_What you are asked to do_:
Beginning with the line below that contains "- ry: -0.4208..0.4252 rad" and ending with the line that contains "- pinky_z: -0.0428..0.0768", copy every line exactly. Copy nothing else.

Items from a dataset
+ + + +

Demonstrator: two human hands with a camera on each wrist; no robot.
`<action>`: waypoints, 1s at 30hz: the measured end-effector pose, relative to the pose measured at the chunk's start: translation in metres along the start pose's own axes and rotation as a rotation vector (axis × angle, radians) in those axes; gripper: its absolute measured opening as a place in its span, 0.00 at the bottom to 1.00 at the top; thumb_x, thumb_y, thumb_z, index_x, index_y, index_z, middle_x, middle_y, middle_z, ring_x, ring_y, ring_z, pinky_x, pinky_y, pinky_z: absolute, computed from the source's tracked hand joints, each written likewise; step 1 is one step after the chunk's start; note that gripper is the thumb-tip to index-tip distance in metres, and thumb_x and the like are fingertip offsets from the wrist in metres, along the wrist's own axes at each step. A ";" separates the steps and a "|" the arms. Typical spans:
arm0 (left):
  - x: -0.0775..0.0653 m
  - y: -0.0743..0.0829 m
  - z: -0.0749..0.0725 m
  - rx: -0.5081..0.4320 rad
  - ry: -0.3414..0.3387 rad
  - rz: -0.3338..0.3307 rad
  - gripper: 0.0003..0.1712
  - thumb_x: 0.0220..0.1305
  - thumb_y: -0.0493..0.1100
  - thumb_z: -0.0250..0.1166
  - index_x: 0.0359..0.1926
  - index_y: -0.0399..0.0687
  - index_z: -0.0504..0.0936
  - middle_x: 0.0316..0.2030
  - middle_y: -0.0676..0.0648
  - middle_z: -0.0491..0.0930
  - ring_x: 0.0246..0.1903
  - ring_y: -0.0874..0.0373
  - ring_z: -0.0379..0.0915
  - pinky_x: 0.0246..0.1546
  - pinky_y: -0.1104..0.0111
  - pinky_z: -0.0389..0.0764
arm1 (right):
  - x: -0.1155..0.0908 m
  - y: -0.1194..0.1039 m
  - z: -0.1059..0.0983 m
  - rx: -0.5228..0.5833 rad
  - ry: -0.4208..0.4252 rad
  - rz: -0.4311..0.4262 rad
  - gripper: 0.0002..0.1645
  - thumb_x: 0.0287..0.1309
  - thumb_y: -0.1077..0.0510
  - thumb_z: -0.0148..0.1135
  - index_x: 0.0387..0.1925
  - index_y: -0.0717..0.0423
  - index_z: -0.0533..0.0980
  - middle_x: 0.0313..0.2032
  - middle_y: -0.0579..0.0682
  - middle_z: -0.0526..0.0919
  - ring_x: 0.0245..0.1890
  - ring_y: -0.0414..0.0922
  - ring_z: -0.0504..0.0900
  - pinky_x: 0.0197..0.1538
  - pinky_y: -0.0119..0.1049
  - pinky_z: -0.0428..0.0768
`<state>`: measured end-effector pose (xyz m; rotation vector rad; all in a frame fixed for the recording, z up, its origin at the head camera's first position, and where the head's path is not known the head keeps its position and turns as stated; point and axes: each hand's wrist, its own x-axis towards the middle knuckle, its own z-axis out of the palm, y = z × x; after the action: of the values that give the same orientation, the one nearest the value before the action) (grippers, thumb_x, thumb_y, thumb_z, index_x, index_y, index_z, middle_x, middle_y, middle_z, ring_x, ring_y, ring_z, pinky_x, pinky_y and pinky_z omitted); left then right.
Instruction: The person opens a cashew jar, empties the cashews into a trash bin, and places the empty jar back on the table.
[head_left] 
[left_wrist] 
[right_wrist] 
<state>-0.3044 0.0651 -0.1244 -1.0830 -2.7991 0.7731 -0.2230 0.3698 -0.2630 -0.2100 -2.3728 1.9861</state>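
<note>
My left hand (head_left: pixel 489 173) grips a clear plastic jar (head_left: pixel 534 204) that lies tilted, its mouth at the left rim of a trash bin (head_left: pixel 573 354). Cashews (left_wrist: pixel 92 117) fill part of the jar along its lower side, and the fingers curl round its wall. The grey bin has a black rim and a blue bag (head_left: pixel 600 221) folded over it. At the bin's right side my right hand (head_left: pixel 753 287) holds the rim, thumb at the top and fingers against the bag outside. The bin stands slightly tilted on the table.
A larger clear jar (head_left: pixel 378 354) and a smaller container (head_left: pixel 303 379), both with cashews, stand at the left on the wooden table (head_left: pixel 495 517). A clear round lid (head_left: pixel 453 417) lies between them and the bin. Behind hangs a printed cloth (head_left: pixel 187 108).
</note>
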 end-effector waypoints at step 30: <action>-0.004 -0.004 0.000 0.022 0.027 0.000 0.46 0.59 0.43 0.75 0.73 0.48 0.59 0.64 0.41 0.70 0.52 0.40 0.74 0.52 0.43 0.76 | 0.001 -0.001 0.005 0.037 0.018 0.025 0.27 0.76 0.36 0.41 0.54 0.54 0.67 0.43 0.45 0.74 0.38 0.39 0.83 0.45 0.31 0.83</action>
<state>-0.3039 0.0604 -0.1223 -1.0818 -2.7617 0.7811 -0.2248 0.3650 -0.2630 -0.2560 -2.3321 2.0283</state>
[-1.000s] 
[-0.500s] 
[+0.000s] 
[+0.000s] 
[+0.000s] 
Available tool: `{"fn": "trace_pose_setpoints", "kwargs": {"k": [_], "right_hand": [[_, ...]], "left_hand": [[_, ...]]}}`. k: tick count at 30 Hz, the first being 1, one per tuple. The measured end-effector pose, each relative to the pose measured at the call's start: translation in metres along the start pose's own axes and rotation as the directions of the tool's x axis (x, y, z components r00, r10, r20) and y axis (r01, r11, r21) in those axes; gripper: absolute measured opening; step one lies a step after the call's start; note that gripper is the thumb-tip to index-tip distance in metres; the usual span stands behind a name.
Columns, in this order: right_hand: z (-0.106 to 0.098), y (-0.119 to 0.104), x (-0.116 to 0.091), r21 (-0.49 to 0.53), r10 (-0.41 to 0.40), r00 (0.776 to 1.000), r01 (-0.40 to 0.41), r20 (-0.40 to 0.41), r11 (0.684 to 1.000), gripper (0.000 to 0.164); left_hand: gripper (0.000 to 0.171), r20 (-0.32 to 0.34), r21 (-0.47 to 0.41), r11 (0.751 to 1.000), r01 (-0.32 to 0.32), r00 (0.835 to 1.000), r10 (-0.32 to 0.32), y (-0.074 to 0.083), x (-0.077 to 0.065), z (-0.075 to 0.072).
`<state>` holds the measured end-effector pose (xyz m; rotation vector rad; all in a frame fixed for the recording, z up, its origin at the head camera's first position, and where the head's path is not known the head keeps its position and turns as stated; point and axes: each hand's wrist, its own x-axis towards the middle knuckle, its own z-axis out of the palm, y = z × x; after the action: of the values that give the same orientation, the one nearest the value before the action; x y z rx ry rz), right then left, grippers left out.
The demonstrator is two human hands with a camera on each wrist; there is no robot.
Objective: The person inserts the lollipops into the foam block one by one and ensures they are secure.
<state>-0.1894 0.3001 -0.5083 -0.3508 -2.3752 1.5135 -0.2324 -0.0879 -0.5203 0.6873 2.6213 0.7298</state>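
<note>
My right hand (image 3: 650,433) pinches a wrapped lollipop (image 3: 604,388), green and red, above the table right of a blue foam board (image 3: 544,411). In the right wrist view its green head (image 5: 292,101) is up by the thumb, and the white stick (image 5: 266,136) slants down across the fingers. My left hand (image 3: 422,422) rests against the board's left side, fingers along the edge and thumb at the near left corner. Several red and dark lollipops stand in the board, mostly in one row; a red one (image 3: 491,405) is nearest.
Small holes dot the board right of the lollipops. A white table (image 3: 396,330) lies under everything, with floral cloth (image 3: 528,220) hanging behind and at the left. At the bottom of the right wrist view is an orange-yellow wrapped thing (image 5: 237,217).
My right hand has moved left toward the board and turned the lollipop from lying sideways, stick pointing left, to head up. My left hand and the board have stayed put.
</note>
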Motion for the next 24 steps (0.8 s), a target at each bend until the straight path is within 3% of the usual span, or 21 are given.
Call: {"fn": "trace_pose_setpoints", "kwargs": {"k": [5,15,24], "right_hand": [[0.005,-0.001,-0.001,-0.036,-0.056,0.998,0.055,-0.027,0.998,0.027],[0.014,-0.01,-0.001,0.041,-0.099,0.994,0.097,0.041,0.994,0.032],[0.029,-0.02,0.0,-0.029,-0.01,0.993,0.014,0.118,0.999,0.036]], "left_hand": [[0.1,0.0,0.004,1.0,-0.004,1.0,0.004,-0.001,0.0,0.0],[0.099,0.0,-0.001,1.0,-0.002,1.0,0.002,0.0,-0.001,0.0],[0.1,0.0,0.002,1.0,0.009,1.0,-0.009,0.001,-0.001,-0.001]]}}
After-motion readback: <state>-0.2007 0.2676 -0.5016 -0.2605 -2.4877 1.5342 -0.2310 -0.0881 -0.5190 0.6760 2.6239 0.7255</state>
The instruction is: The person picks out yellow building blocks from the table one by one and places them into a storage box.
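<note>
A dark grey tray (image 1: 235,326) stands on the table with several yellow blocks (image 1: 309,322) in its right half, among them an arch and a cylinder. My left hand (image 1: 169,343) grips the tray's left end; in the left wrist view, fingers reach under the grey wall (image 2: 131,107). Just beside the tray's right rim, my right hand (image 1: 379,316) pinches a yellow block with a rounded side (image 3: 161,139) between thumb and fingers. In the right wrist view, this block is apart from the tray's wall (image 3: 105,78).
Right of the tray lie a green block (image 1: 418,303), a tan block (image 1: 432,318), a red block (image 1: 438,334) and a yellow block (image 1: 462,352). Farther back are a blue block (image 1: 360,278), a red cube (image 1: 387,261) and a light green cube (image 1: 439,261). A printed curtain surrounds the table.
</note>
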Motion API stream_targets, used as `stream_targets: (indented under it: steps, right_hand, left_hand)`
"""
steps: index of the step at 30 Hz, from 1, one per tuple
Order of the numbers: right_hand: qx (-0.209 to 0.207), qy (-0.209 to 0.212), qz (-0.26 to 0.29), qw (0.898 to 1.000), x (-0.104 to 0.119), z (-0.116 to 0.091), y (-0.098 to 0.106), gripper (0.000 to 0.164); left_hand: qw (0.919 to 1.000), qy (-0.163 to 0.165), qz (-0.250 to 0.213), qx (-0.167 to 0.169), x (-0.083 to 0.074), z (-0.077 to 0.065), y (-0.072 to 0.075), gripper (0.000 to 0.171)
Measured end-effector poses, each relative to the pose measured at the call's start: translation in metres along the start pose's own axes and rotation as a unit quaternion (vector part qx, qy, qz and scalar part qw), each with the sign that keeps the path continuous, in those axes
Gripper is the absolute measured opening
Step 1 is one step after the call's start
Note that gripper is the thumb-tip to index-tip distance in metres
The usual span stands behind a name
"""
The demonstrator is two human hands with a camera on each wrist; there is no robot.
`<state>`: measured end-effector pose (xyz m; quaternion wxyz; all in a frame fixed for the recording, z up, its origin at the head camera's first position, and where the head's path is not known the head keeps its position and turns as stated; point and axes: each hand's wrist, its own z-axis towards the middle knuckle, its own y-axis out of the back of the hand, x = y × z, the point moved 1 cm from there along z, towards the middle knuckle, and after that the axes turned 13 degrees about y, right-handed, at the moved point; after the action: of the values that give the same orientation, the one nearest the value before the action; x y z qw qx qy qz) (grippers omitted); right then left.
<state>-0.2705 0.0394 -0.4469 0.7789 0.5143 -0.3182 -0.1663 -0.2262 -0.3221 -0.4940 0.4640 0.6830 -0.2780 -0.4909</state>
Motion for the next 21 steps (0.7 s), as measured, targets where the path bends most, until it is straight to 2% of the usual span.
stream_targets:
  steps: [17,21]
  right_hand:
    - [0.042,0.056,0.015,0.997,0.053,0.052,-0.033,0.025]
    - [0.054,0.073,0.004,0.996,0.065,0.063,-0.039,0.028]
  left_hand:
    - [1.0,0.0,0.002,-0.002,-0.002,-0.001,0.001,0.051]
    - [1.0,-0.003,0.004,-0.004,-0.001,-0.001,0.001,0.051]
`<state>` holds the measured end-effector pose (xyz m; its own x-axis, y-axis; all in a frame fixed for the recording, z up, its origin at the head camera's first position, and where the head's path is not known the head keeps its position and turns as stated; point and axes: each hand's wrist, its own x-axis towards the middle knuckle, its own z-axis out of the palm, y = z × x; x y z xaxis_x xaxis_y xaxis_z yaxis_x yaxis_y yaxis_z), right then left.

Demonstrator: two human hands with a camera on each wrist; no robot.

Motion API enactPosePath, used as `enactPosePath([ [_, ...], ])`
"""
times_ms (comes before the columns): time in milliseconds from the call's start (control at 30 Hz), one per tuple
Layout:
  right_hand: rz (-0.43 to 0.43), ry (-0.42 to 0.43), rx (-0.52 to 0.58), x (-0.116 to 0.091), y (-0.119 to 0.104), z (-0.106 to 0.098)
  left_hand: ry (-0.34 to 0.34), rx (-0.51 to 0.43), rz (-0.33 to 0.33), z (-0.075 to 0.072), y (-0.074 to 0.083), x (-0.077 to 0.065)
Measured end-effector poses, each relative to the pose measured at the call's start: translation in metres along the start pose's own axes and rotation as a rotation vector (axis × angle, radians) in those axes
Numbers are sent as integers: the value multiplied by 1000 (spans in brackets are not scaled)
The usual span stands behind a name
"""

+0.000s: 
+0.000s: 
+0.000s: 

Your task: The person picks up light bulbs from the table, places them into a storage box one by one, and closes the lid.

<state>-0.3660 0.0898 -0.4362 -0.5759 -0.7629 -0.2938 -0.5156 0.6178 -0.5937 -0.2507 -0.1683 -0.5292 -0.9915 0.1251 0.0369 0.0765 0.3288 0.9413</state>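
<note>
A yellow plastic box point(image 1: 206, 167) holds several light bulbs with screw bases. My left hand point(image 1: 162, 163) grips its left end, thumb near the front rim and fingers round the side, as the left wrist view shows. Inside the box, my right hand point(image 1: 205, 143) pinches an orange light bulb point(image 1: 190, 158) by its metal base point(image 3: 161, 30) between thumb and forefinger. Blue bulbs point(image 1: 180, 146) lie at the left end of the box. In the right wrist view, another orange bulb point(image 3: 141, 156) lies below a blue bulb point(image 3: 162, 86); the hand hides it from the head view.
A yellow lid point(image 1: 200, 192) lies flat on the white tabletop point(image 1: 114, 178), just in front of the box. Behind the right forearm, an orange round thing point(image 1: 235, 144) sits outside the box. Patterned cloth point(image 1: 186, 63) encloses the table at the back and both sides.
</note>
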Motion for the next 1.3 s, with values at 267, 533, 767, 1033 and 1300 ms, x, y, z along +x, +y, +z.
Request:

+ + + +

_Answer to this problem_:
  - ry: -0.4208..0.4252 rad
  - rz: -0.4311..0.4262 rad
  - gripper: 0.0002..0.1645
  - thumb_x: 0.0287..0.1309
  - thumb_y: -0.1077..0.0510
  - thumb_z: -0.0148..0.1135
  - index_x: 0.0387..0.1925
  - index_y: -0.0717..0.0423
  - index_z: -0.0533..0.0980
  - middle_x: 0.0313..0.2032
  - middle_y: -0.0579..0.0682
  - middle_z: -0.0526..0.0919
  - ring_x: 0.0245..0.1890
  - ring_y: -0.0414..0.0922
  - ring_z: -0.0504..0.0900
  - pinky_x: 0.0197..0.1538
  - pinky_y: -0.0119..0.1049
  - pinky_z: -0.0428..0.0768

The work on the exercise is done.